Foghorn Reports Key Progress In Novel Cancer Programs Targeting Gene Expression Pathways

Foghorn Therapeutics Inc., a clinical-stage biotech company pioneering novel treatments that correct abnormal gene expression, announced new updates for its Selective ARID1B, Selective CBP, and Selective EP300 degrader programs. These advancements will be highlighted during a Foghorn-hosted virtual investor event.

“We have made significant progress across our degrader portfolio, further highlighting our ability to address challenging and prevalent targets,” said Adrian Gottschalk, President and Chief Executive Officer of Foghorn. “Earlier this week, we presented new preclinical data at the TPD and Induced Proximity Summit demonstrating significant progress for our first-in-class Selective ARID1B degrader, with potential as a new therapy for endometrial, gastric, gastroesophageal junction, bladder and non-small cell lung cancer. Our Selective CBP degrader, with potential in EP300-mutant cancers and ER+ breast cancer, is advancing towards IND in 2026 and on track for non-GLP toxicology studies this quarter. Additionally, our Selective EP300 degrader shows encouraging anti-tumor efficacy with favorable tolerability in hematological malignancies in preclinical studies. This is particularly exciting in multiple myeloma where we believe we are significantly differentiated versus dual CBP/ EP300 programs. These advancements along with our continued innovation and disciplined execution are positioning Foghorn at the forefront in the field of targeted protein degradation.”

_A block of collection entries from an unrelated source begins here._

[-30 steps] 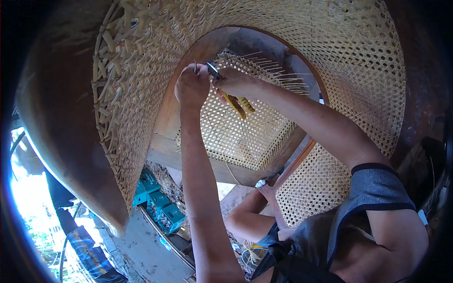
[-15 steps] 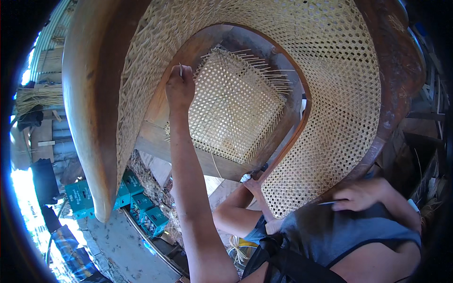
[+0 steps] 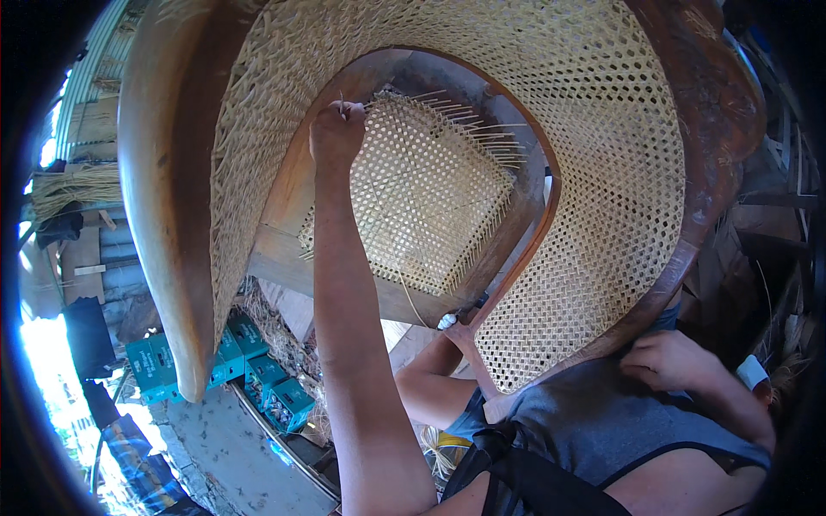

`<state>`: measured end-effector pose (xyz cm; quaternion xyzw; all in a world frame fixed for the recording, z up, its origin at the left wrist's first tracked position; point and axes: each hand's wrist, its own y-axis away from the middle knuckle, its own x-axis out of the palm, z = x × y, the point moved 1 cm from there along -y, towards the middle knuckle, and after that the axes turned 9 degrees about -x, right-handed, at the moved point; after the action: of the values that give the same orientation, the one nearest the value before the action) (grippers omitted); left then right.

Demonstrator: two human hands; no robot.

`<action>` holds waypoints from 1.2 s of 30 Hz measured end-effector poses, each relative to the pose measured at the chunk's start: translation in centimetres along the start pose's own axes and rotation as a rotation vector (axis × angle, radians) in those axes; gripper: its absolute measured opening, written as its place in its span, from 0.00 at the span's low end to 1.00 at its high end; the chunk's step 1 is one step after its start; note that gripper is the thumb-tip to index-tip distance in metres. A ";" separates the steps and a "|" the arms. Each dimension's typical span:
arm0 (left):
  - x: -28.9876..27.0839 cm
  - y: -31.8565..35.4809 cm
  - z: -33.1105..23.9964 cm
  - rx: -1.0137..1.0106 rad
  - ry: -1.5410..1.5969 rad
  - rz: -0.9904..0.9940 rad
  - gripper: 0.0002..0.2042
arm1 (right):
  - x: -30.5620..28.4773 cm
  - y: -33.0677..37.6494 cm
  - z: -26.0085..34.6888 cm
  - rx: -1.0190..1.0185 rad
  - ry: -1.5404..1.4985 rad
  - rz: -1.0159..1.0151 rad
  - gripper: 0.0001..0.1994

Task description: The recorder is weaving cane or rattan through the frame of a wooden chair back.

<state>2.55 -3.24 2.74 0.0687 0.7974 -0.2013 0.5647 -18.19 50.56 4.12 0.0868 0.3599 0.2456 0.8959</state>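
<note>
My left hand [image 3: 336, 133] is closed at the left far corner of the woven cane seat panel [image 3: 422, 198]; a thin strip like a cane strand [image 3: 342, 101] sticks up from its fingers. Loose cane ends bristle along the panel's far right edge. The panel lies in the wooden seat frame [image 3: 335, 265] of a chair. My right hand [image 3: 669, 361] rests curled against my grey shirt, beside the chair's lower right rim. Its fingertips are turned away, so what they hold, if anything, does not show.
The woven cane backrest [image 3: 594, 198] curves around the seat, with a thick wooden arm [image 3: 159, 198] at left. Green boxes [image 3: 155, 368] stand on the floor at lower left. A bundle of cane strands [image 3: 77, 185] lies at the far left. A small white piece [image 3: 446, 322] sits at the seat's near corner.
My left hand has shifted slightly right and up, toward the panel's corner. My right hand has turned and moved a little right; the thin pointed thing it held no longer shows.
</note>
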 end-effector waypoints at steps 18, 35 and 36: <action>-0.6 0.1 1.8 -0.125 0.106 0.168 0.15 | -15.2 -48.6 -2.3 -0.678 0.041 -1.064 0.08; -1.0 1.7 1.2 -0.072 0.297 -0.059 0.10 | -15.9 -48.7 -3.5 -0.794 0.231 -1.038 0.07; -1.0 1.9 1.2 -0.066 0.298 -0.057 0.10 | -15.8 -48.7 -3.5 -0.830 0.238 -1.041 0.08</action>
<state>4.54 -1.82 2.83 0.0564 0.8802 -0.1784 0.4361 -11.98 0.48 -5.06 -0.4768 0.3270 -0.0922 0.8107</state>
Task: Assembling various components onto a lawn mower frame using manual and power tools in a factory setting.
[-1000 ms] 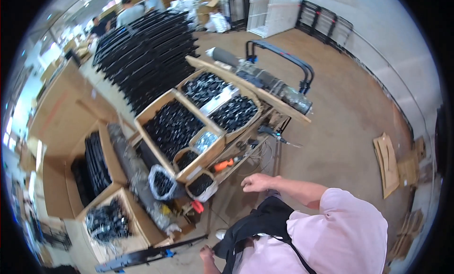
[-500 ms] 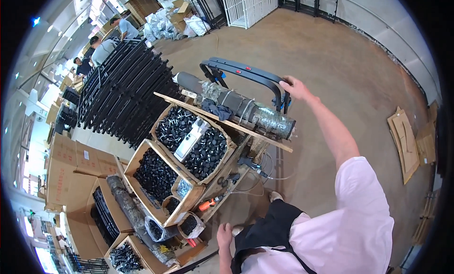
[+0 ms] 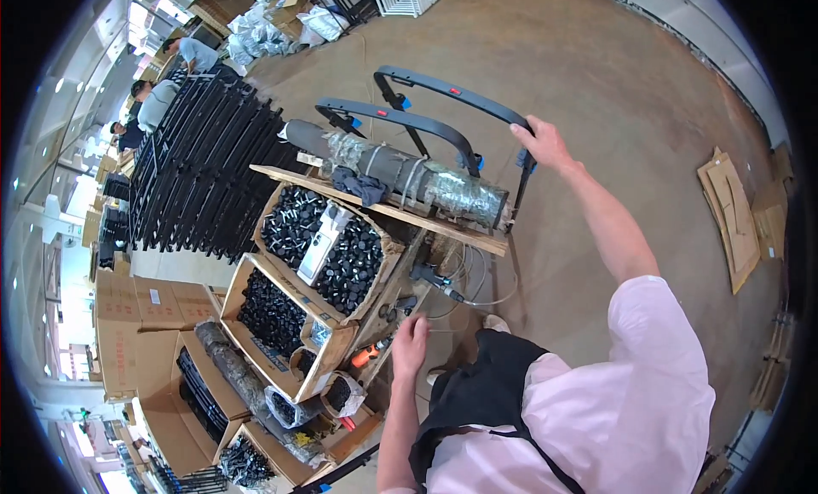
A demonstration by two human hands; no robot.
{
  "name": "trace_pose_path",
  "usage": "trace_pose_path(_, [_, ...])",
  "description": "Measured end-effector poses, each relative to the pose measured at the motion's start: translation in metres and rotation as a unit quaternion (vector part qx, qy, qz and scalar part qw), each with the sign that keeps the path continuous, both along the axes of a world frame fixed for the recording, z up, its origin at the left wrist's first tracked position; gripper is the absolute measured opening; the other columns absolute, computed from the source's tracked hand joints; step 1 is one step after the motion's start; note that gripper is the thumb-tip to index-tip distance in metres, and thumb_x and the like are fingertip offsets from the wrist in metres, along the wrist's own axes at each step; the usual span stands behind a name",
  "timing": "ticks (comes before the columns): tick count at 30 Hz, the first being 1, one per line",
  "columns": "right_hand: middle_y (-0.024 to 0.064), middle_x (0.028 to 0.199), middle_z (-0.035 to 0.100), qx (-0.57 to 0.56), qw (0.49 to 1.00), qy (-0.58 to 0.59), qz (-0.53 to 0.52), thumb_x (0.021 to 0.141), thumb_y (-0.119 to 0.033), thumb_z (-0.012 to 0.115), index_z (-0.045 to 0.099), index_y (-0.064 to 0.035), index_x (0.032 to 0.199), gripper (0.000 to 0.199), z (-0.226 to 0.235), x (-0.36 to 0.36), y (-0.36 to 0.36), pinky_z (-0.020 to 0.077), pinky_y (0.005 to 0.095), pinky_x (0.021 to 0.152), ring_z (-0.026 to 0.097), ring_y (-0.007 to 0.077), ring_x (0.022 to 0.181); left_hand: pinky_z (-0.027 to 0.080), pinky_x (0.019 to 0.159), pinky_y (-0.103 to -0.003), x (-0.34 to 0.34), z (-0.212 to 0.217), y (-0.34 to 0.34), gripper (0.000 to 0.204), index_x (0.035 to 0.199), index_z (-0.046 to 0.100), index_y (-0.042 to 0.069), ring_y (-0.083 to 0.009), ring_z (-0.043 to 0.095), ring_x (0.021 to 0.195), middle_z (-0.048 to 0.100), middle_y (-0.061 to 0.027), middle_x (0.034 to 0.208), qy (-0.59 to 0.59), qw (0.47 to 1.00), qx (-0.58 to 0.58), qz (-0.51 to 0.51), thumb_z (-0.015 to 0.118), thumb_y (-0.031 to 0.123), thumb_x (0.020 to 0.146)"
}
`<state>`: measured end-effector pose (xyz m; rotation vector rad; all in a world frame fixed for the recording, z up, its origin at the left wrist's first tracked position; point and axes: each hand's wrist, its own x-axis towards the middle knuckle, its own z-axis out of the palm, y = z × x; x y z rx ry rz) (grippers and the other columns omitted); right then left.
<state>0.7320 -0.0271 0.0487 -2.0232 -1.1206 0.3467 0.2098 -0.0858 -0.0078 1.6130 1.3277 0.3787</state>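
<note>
My right hand point(image 3: 545, 143) grips the right end of a black U-shaped tube frame point(image 3: 452, 89) with blue fittings and a small red label. A second, matching black frame point(image 3: 400, 117) stands just nearer and to the left, apart from the first. It is behind a thick wrapped roll point(image 3: 400, 170) lying along a wooden plank. My left hand point(image 3: 410, 345) is low in front of my body with its fingers curled, and I see nothing in them. Beside it lie an orange-and-black power tool point(image 3: 366, 355) and a black air tool point(image 3: 436, 278) with a hose.
Cartons of black knobs point(image 3: 358, 260) and small black parts point(image 3: 271, 311) sit left of my left hand. Behind them rises a tall stack of black frames point(image 3: 204, 162), with several people beyond. Flattened cardboard point(image 3: 730, 221) lies on the floor at right.
The two black frames, close together before, now stand apart, the gripped one farther away. My left hand has risen forward toward the tools. The whole view has shifted slightly.
</note>
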Motion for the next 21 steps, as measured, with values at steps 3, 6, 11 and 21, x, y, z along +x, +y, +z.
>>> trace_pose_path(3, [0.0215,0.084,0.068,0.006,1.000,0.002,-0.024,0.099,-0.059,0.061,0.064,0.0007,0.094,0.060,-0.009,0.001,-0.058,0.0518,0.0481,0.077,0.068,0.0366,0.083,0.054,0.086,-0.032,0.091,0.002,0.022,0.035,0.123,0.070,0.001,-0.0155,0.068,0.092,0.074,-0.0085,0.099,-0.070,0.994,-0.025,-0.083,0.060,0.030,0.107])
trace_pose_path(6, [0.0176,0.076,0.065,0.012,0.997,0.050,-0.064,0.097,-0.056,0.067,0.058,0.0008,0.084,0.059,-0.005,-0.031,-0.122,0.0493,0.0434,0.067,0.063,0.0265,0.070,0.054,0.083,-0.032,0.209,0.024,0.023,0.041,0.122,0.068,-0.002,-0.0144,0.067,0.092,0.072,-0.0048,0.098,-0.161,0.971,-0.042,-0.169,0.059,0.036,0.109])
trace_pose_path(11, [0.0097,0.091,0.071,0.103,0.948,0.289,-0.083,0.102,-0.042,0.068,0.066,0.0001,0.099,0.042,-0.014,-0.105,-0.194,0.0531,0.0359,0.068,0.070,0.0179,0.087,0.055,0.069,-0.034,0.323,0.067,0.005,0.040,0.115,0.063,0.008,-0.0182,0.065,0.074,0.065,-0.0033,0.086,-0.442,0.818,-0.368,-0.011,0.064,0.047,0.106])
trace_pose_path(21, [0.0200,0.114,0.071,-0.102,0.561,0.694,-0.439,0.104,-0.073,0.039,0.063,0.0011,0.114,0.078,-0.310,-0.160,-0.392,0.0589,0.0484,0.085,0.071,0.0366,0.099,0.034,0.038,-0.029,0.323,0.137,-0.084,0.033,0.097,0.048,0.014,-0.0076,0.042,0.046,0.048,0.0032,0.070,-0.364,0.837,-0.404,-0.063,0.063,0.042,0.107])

ARID1A, one of the most frequently mutated subunits of the BAF complex, is among the most commonly altered proteins in cancer. Such mutations create a dependency on ARID1B in up to 5% of all solid tumors, including endometrial, gastric, gastroesophageal junction, bladder, and NSCLC. Developing selective ARID1B inhibitors has been difficult due to the high similarity between ARID1A and ARID1B and the absence of enzymatic activity in ARID1B. Foghorn’s Selective ARID1B degrader is progressing toward in vivo proof of concept in 2026, with key milestones achieved — including selective degradation of ARID1B, downstream gene modulation, and development of VHL- and cereblon-based bifunctional degraders with potential oral delivery.

Steven Bellon, Chief Scientific Officer of Foghorn, added, “ARID1B has long been difficult to selectively drug due to its high homology to ARID1A, lack of enzymatic activity, and its largely unstructured nature. Our demonstration of selective degradation of ARID1B represents a major scientific breakthrough that underscores the strength of our protein degrader capabilities to overcome challenges that have historically limited the field.”

In addition, Foghorn’s Selective CBP degrader program targets the synthetic lethality relationship present in EP300-mutated cancers such as endometrial, cervical, ovarian, bladder, and colorectal cancers. CBP has proven difficult to target selectively because of its similarity to EP300 and the toxicities that arise when both are inhibited simultaneously. Foghorn’s research aims to exploit CBP lineage dependencies seen in several cancers, including ER+ breast cancer, representing a potentially safer and more precise therapeutic approach.